Task details: Write out the data word for word and omit every picture.

Data section:

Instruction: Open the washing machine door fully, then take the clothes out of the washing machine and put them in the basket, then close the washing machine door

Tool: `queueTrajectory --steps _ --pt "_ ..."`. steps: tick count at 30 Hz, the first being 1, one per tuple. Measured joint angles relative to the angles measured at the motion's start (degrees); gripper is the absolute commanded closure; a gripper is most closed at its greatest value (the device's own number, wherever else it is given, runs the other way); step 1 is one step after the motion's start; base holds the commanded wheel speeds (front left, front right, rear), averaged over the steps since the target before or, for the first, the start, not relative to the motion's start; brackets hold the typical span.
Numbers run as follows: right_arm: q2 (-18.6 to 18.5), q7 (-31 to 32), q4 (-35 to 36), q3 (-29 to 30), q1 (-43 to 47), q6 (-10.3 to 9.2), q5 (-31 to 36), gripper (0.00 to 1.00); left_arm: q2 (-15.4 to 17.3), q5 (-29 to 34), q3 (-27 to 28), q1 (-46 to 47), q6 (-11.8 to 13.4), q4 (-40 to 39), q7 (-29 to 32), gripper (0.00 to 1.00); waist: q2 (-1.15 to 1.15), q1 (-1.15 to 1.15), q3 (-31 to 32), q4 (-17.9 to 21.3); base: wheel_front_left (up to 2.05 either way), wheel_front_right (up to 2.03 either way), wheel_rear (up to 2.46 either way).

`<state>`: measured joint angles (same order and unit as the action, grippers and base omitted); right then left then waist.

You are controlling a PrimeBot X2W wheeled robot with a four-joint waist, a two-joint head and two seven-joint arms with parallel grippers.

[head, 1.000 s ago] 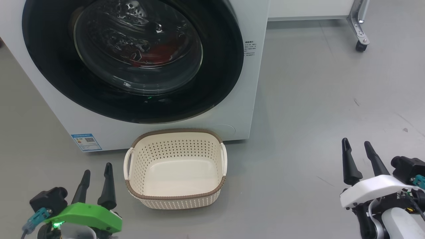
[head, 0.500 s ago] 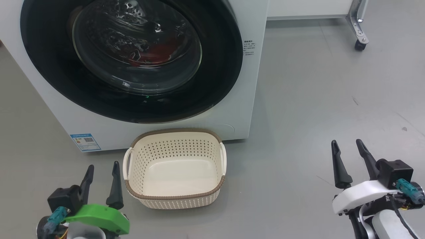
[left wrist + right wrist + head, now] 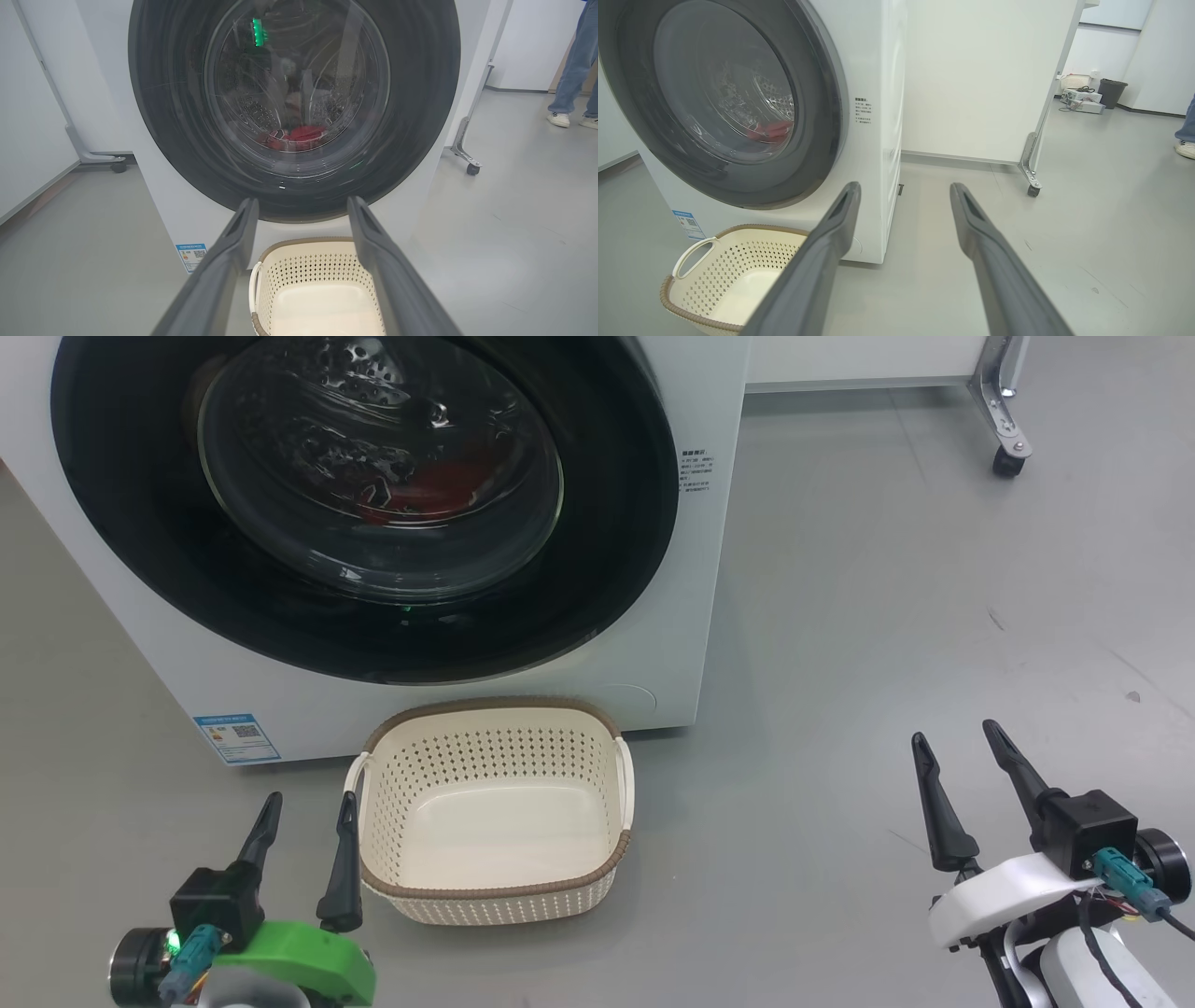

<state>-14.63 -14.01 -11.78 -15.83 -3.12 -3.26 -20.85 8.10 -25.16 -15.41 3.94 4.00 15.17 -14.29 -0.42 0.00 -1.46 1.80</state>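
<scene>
At the lower left the left claw [image 3: 311,798] hangs above the grey floor with its two dark fingers spread apart and nothing between them; its inner finger overlaps the basket's white handle in the head view, and whether they touch cannot be told. Behind it, a small blue sticker [image 3: 236,737] sits on the lower corner of the white washing machine [image 3: 691,616], its print too small to read. The round black door [image 3: 607,523] lies shut against the machine's front, its top cut off by the head view's upper edge. Through the glass, broken by reflections, the clothes [image 3: 439,485] show as a red patch low in the drum, lettering not legible. The cream basket [image 3: 485,705] stands empty on the floor just before the machine, below the door. Well to the right, the right claw [image 3: 954,732] also stands spread and empty. Farther right, a metal leg on a caster [image 3: 1004,462] is cut off at the top, and a person's legs and shoes [image 3: 558,119] are cropped at the left wrist view's edge.
</scene>
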Motion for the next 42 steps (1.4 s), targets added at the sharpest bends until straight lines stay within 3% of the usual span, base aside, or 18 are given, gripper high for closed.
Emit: queueTrajectory --steps 18,19,20,42 --pt "0.4 0.0 -0.1 1.6 0.0 0.08 0.0 0.00 -0.9 0.8 0.6 0.2 0.0 1.0 0.0 0.00 0.00 0.00 0.0 0.2 0.00 0.00 0.00" --pt "0.5 0.0 -0.1 1.6 0.0 0.09 0.0 0.20 -1.0 1.1 0.6 0.2 0.0 1.1 0.0 0.00 0.00 0.00 0.0 0.2 0.00 0.00 0.00" --pt "0.6 0.0 -0.1 1.7 0.0 0.11 0.0 1.00 -1.1 1.1 0.6 0.2 0.0 1.1 0.0 0.00 0.00 0.00 0.0 0.1 0.00 0.00 0.00" --pt "1.0 -0.2 -1.0 2.9 0.1 1.68 -0.3 1.00 -1.9 2.6 1.5 0.4 -0.4 1.0 -0.1 0.00 0.00 0.00 -1.0 -0.6 0.00 0.00 0.00"
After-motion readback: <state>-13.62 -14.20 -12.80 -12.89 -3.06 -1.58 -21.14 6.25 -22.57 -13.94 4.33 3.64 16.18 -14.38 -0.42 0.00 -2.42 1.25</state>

Result for this task:
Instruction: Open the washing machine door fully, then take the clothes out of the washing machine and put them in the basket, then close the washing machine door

Tool: `queueTrajectory --steps _ --pt "_ ..."`. steps: tick count at 30 Hz, the first being 1, one per tuple. Measured joint angles relative to the angles measured at the motion's start (degrees); gripper is the absolute commanded closure; a gripper is most closed at its greatest value (the device's own number, wherever else it is given, runs the other way); step 1 is one step after the motion's start; base holds the commanded wheel speeds (front left, front right, rear), averaged over the steps since the target before or, for the first, the start, not relative to the motion's start; brackets hold the typical span.
Numbers run as follows: right_arm: q2 (-18.6 to 18.5), q7 (-31 to 32), q4 (-35 to 36), q3 (-29 to 30), q1 (-43 to 47), q6 (-10.3 to 9.2), q5 (-31 to 36), gripper (0.00 to 1.00); left_arm: q2 (-15.4 to 17.3), q5 (-29 to 34), q3 (-27 to 28), q1 (-46 to 47), q6 (-11.8 to 13.4), q4 (-40 to 39), q7 (-29 to 32), gripper (0.00 to 1.00); waist: q2 (-1.15 to 1.15), q1 (-1.15 to 1.15), q3 (-31 to 32), q4 (-17.9 to 21.3); base: wheel_front_left (up to 2.05 either way), wheel_front_right (up to 2.03 either way), wheel_rear (up to 2.46 either way).

`<state>`: measured joint angles (same order and unit as the action, grippers and base omitted); right then left then waist.

You are controlling a PrimeBot X2W wheeled robot with a four-joint waist, a two-joint head and two seven-joint arms with parallel grippers.

[head, 1.000 s ago] 
[head, 0.500 s ago] 
[left wrist + right wrist + head, now] 

<state>-14.63 -14.01 -11.78 -15.83 -3.12 -3.26 -20.85 8.10 -25.16 -15.41 3.94 4.00 15.17 -14.29 -0.42 0.00 -1.46 1.80</state>
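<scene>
At the lower left the left claw [image 3: 311,798] hangs above the grey floor with its two dark fingers spread apart and nothing between them; its inner finger overlaps the basket's white handle in the head view, and whether they touch cannot be told. Behind it, a small blue sticker [image 3: 236,737] sits on the lower corner of the white washing machine [image 3: 691,616], its print too small to read. The round black door [image 3: 607,523] lies shut against the machine's front, its top cut off by the head view's upper edge. Through the glass, broken by reflections, the clothes [image 3: 439,485] show as a red patch low in the drum, lettering not legible. The cream basket [image 3: 485,705] stands empty on the floor just before the machine, below the door. Well to the right, the right claw [image 3: 954,732] also stands spread and empty. Farther right, a metal leg on a caster [image 3: 1004,462] is cut off at the top, and a person's legs and shoes [image 3: 558,119] are cropped at the left wrist view's edge.
</scene>
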Motion for the next 42 steps (1.4 s), targets added at the sharpest bends until straight lines stay within 3% of the usual span, base aside, or 18 are given, gripper high for closed.
Emit: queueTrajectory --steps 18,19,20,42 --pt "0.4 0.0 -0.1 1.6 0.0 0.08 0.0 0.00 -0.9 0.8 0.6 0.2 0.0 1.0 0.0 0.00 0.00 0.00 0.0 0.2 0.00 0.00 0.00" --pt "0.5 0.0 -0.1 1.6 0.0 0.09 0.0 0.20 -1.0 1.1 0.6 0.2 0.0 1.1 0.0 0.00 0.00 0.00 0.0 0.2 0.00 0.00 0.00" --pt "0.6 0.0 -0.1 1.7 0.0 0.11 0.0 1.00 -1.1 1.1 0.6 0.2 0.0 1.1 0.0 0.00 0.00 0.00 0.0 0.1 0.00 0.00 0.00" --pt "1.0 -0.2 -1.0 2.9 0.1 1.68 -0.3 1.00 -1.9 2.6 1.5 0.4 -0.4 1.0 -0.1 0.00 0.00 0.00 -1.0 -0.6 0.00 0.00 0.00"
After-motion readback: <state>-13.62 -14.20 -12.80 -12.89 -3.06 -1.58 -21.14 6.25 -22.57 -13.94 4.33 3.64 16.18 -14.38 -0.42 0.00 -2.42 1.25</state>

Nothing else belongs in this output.